Even as the economy continues to improve, it may be slightly more difficult for companies which issue annuities to make their products attractive to workers of all ages.
The total value of annuity sales in the first three months of 2013 slipped 6 percent from the same period in 2012, to a total of $51.7 billion, according to LIMRA's latest U.S. Individual Annuities Sales survey. The biggest reason for this decline was that fixed annuity sales fell 11 percent on an annual basis, to just $16.2 billion. This marked the eighth consecutive quarter in which these values dropped.
Variable annuities fared only slightly better with a 4 percent decline, as sales fell to just $35.5 billion in the first quarter, the report said. Similarly, this was the sixth straight quarter during which sales dropped on an annual basis. Election of guaranteed living benefits within VA held steady at 84 percent from January to March.

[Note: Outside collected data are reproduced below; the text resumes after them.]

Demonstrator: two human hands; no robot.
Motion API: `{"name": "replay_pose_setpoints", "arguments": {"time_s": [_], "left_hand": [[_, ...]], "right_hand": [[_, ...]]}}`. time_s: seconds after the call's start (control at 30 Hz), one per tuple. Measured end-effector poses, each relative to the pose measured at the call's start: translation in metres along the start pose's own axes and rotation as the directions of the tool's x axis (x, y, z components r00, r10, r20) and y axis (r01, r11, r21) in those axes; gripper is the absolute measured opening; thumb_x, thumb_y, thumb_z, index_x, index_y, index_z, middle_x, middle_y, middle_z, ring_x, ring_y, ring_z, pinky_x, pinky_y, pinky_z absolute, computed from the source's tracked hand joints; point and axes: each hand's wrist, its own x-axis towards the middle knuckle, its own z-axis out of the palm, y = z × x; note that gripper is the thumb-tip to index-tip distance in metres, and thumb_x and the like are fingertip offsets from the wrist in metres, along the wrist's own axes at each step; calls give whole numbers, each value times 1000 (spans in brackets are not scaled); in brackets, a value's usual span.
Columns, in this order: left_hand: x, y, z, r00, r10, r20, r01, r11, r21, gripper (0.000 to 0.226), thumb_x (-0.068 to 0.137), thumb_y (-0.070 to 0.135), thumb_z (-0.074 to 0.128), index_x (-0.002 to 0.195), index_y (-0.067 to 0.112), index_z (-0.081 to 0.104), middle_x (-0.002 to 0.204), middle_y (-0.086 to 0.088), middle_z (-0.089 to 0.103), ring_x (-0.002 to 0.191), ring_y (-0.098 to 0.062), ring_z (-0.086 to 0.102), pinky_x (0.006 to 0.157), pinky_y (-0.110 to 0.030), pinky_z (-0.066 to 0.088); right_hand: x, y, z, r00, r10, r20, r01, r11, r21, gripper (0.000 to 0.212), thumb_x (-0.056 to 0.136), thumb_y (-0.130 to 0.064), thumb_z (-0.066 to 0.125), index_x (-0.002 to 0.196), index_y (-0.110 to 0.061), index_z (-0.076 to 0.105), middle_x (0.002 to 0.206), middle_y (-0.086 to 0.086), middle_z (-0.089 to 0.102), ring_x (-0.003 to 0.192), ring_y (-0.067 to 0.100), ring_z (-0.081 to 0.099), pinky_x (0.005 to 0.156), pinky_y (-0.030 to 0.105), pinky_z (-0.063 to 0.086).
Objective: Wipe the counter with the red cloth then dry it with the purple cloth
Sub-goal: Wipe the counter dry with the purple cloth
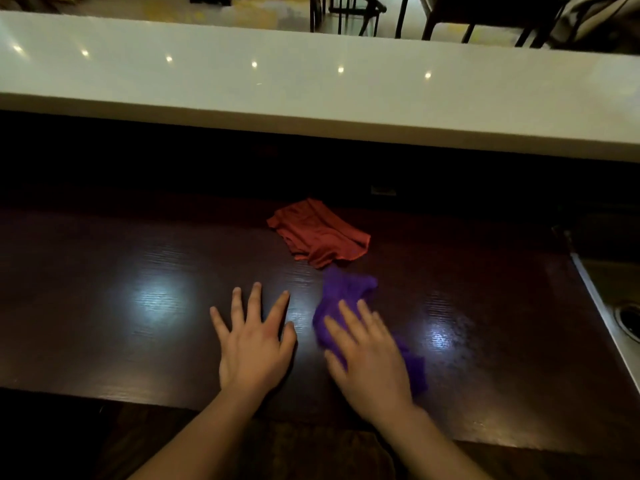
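A pale raised ledge (311, 91) runs across the view, dotted with small reflections of ceiling lights. Beyond it, dark chair legs (349, 12) and a dark table (491, 8) stand on a light floor (173, 10). A sink (620, 306) sits at right.

- Dark counter (121, 271) left of left hand (254, 344) lay bare, wide room.
- Red cloth (320, 233) blocked centre rear; purple cloth (346, 289) just before it.
- Sink (613, 299) bounded the right; raised white ledge (311, 84) overhung the back.
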Motion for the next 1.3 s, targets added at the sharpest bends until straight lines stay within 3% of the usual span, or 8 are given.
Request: {"name": "replay_pose_setpoints", "arguments": {"time_s": [0.17,0.37,0.6,0.83,1.0,1.07,1.23,1.3], "left_hand": [[0,0,1,1000,8,-22,-8,1000,1,59,89,54,28,146,41,37,160,-10,29,150,-36,12,115,-69,5],[-3,3,-6,1000,9,-15,-9,1000,-19,61,88,53,26,146,40,38,161,-10,27,150,-34,10,116,-68,2],[-5,3,-4,987,161,-14,-161,987,8,58,88,53,31,144,41,39,159,-9,33,150,-32,17,113,-71,10],[-7,1,-5,959,285,-3,-285,958,-4,56,87,58,39,142,47,40,157,-4,36,149,-27,21,116,-68,8],[-7,1,-5,961,277,-22,-277,961,-9,53,88,58,38,140,48,42,156,-3,38,148,-26,22,115,-67,10],[-6,-1,-1,959,282,-37,-282,959,0,52,88,59,37,139,48,41,155,-3,38,148,-26,23,115,-67,11],[-4,-4,7,958,281,-51,-279,960,35,51,90,57,34,140,48,39,154,-3,39,147,-26,24,114,-68,13],[-4,-2,8,962,270,-42,-268,962,47,52,90,56,33,141,47,39,155,-4,38,148,-27,23,115,-68,12]], "right_hand": [[-23,32,-5,989,-145,0,145,989,-25,56,85,-51,53,135,-25,53,148,1,49,143,23,35,114,45,32],[39,52,-22,967,243,-79,-244,970,-11,56,90,-42,54,141,-21,48,155,8,36,147,29,25,120,44,20],[-45,21,2,996,-77,-40,78,996,44,55,87,-47,53,138,-26,47,149,-3,46,144,21,32,117,42,27],[5,88,-33,927,350,-130,-352,936,12,52,92,-35,59,139,-16,51,153,9,40,146,31,28,119,45,23],[-78,47,-15,997,33,-72,-33,999,2,54,90,-47,53,139,-26,48,150,0,45,144,24,32,116,43,31],[-94,69,-20,997,18,-75,-19,1000,-13,55,91,-50,51,140,-24,48,149,0,47,144,21,32,115,42,32],[-57,122,-44,886,437,-157,-444,896,-11,56,92,-43,57,141,-16,49,154,9,39,146,28,27,119,39,20],[-47,108,-41,860,486,-156,-494,869,-16,56,93,-44,53,143,-20,46,156,7,35,147,29,24,119,39,18]]}}
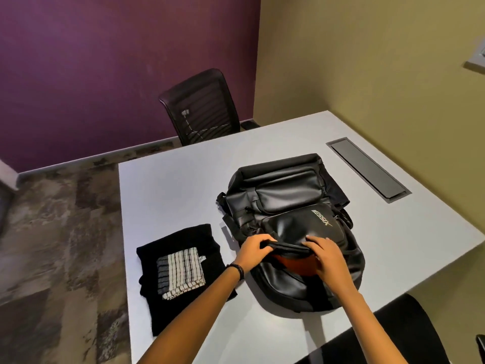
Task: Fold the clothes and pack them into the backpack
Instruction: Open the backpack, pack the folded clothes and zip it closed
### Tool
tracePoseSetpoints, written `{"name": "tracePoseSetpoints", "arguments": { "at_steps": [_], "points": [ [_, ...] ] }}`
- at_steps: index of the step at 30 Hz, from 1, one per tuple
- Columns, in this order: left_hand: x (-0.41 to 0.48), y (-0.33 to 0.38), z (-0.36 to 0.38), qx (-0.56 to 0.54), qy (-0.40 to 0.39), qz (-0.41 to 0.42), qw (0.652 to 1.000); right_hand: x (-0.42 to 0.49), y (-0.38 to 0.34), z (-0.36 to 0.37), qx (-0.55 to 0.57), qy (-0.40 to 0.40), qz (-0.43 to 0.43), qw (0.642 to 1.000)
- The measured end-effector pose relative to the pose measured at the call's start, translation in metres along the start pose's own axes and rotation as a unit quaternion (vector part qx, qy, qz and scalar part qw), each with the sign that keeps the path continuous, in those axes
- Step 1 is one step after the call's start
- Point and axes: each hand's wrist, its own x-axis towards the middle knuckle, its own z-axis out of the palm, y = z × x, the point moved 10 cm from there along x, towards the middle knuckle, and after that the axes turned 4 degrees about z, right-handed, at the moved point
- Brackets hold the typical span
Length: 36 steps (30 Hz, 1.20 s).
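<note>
the left hand (256, 249) and right hand (326, 257) each grip the mouth rim of the black faux-leather backpack (288, 195), holding it open. just left of the left hand lie the folded black garment (181, 237) and, stacked on it, the striped white-and-black cloth (181, 271). they look soft, light and floppy, so best scooped from beneath.

The right hand (326, 257) covers much of the orange opening of the backpack (286, 195), so its contents are hidden. The chair (393, 334) at lower right and the wall plate (476, 60) at far right run off frame.
</note>
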Motion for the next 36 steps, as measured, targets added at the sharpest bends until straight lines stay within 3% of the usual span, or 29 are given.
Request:
{"name": "tracePoseSetpoints", "arguments": {
  "at_steps": [4, 9, 13, 16, 19, 23, 30, 36],
  "points": [
    [-0.022, -0.006, 0.008, 0.037, -0.067, 0.012, 0.997, -0.01, 0.0, 0.014, -0.011, -0.029, -0.046, 0.998],
    [-0.047, -0.032, -0.025, 0.043, -0.024, -0.004, 0.999, -0.022, 0.012, 0.036, -0.02, -0.063, -0.036, 0.997],
    [-0.074, -0.058, -0.064, 0.06, 0.053, -0.02, 0.997, -0.018, 0.016, 0.061, -0.04, -0.194, 0.024, 0.98],
    [-0.097, -0.077, -0.096, 0.118, 0.114, -0.042, 0.986, -0.017, 0.02, 0.075, -0.103, -0.309, 0.089, 0.941],
    [-0.122, -0.102, -0.12, 0.173, 0.155, -0.084, 0.969, 0.001, -0.005, 0.065, -0.112, -0.268, 0.127, 0.948],
    [-0.154, -0.128, -0.135, 0.23, 0.151, -0.129, 0.953, 0.023, -0.071, 0.065, -0.028, -0.162, 0.087, 0.983],
    [-0.173, -0.16, -0.131, 0.256, 0.068, -0.203, 0.943, 0.025, -0.198, 0.128, 0.078, -0.251, -0.074, 0.962],
    [-0.178, -0.169, -0.119, 0.275, 0.02, -0.231, 0.933, 0.028, -0.259, 0.154, 0.143, -0.253, -0.084, 0.953]
  ]
}}
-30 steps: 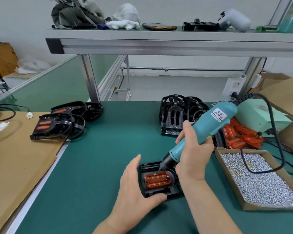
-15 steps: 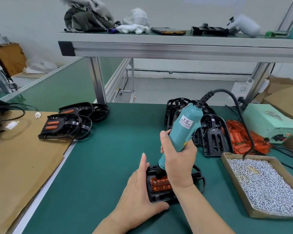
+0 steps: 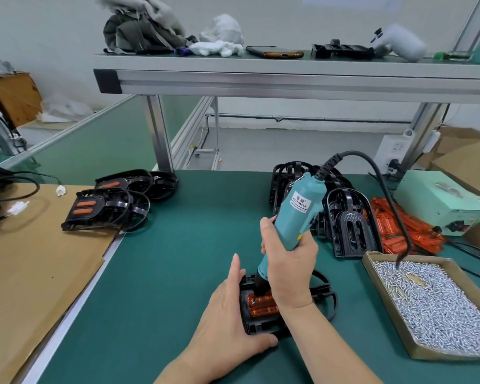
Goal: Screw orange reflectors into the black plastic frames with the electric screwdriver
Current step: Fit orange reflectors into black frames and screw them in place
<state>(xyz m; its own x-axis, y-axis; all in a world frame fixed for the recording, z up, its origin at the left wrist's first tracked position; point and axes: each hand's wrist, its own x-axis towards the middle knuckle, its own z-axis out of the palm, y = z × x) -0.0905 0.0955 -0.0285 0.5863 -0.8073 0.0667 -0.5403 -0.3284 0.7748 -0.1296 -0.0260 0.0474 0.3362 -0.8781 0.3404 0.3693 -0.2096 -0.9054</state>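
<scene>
The right hand (image 3: 288, 270) grips the teal electric screwdriver (image 3: 298, 214), which tilts slightly. Its tip is down on the orange reflector (image 3: 261, 306) seated in the black plastic frame (image 3: 251, 325) on the green surface (image 3: 178, 273). The left hand (image 3: 227, 314) presses against the frame's left side, fingers straight and thumb along its near edge. To the right sits a cardboard tray of screws (image 3: 455, 353), with stacked empty frames (image 3: 349, 225) behind.
</scene>
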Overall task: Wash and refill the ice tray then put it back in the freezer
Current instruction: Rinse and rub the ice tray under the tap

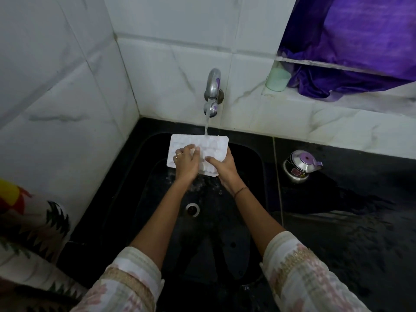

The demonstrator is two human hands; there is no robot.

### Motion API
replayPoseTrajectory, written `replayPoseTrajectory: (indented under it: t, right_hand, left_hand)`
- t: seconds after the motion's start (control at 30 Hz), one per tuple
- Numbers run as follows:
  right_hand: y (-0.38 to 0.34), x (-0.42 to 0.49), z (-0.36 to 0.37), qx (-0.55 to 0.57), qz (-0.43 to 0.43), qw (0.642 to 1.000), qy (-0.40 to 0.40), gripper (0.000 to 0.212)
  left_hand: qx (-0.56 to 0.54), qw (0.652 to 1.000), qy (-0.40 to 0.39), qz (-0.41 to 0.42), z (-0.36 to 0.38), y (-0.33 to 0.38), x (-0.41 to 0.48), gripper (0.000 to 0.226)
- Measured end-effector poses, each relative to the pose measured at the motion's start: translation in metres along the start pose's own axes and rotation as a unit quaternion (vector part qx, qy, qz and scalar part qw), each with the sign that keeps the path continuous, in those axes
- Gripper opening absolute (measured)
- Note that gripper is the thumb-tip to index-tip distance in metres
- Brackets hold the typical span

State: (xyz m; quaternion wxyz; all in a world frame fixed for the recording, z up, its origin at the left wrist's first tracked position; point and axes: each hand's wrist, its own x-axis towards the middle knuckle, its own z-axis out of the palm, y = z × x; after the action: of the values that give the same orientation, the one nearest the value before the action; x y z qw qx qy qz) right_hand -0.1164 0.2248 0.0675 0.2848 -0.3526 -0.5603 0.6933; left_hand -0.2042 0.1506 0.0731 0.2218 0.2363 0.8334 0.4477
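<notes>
A white ice tray (211, 145) is held over the black sink (252, 176), under the running stream from the wall tap (212, 91). Water lands on the tray's far edge and spills down into the basin. My left hand (185, 164) lies on top of the tray's left half, fingers curled onto the compartments, a ring on one finger. My right hand (222, 166) grips the tray's near right corner, thumb on top and fingers underneath.
The drain (192, 209) sits in the basin below my arms. A steel kettle with a purple lid (300, 165) stands on the wet black counter to the right. A pale green cup (277, 79) and purple cloth (351, 64) sit on the ledge. Tiled walls close the left and back.
</notes>
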Motion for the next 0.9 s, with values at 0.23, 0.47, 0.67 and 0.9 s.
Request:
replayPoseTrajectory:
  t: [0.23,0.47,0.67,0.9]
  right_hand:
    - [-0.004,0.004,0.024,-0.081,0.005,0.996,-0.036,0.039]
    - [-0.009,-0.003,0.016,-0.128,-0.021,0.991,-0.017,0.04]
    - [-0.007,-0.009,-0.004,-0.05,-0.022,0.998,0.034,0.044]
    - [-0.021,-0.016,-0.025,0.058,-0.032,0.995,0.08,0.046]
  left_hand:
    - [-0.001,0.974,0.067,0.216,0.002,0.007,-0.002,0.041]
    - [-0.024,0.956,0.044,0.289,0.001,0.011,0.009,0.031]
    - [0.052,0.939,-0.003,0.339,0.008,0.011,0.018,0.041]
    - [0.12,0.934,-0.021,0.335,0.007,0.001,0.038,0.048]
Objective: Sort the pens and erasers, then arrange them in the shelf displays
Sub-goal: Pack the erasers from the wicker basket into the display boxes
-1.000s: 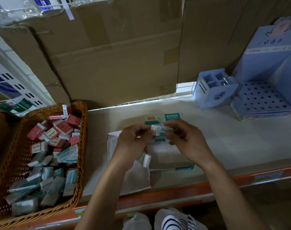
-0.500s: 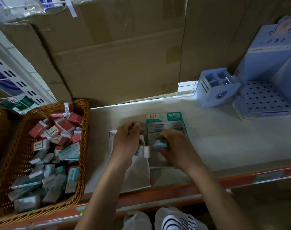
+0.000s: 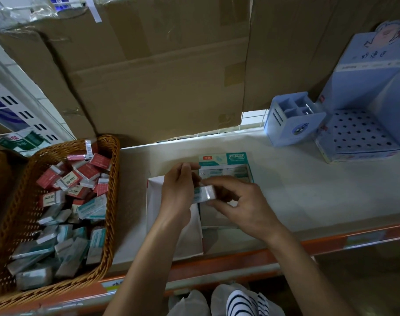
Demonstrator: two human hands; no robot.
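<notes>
A teal-and-white eraser display box (image 3: 225, 164) lies open on the shelf, with a few erasers in its far row. Above its near half, my left hand (image 3: 178, 192) and my right hand (image 3: 242, 206) both hold a small stack of teal-sleeved wrapped erasers (image 3: 205, 193). My left fingers curl round the stack's left end. My right thumb and fingers pinch its right end. A wicker basket (image 3: 113, 179) at the left holds several loose erasers, red ones (image 3: 87, 172) at the back and teal ones (image 3: 91, 207) at the front.
A white box flap (image 3: 153, 201) lies under my left wrist. At the right stand a blue compartment holder (image 3: 292, 124) and a blue perforated pen display (image 3: 363, 131). Cardboard boxes (image 3: 160, 76) wall the back. An orange rail (image 3: 240, 261) edges the shelf front.
My right hand put an eraser down into the display box, then came back up to the stack in my left hand. The left hand stayed over the box's left edge.
</notes>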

Indexed annuity sales fell 4 percent to $7.8 billion, according to LIMRA. That was the lowest level observed in the last two years after these vehicles set record highs in both 2011 and 2012. However, one type of these products that increased appreciably was deferred income annuities, which spiked 147 percent on a year-over-year basis to $395 million. Since that time, four companies have entered the market.
As a result of all these changes, Joseph Montminy, who serves as assistant vice president and director of LIMRA's annuities research, notes that the environment now may actually be more difficult for many annuity writers than it was during the financial crisis.
This, in turn, should lead companies involved in the annuities market to carefully consider new ways to market these products to consumers as a means of boosting sales going forward. By offering a wider variety of products, these companies may be able to better connect with consumers who are now being choosier about their retirement investments.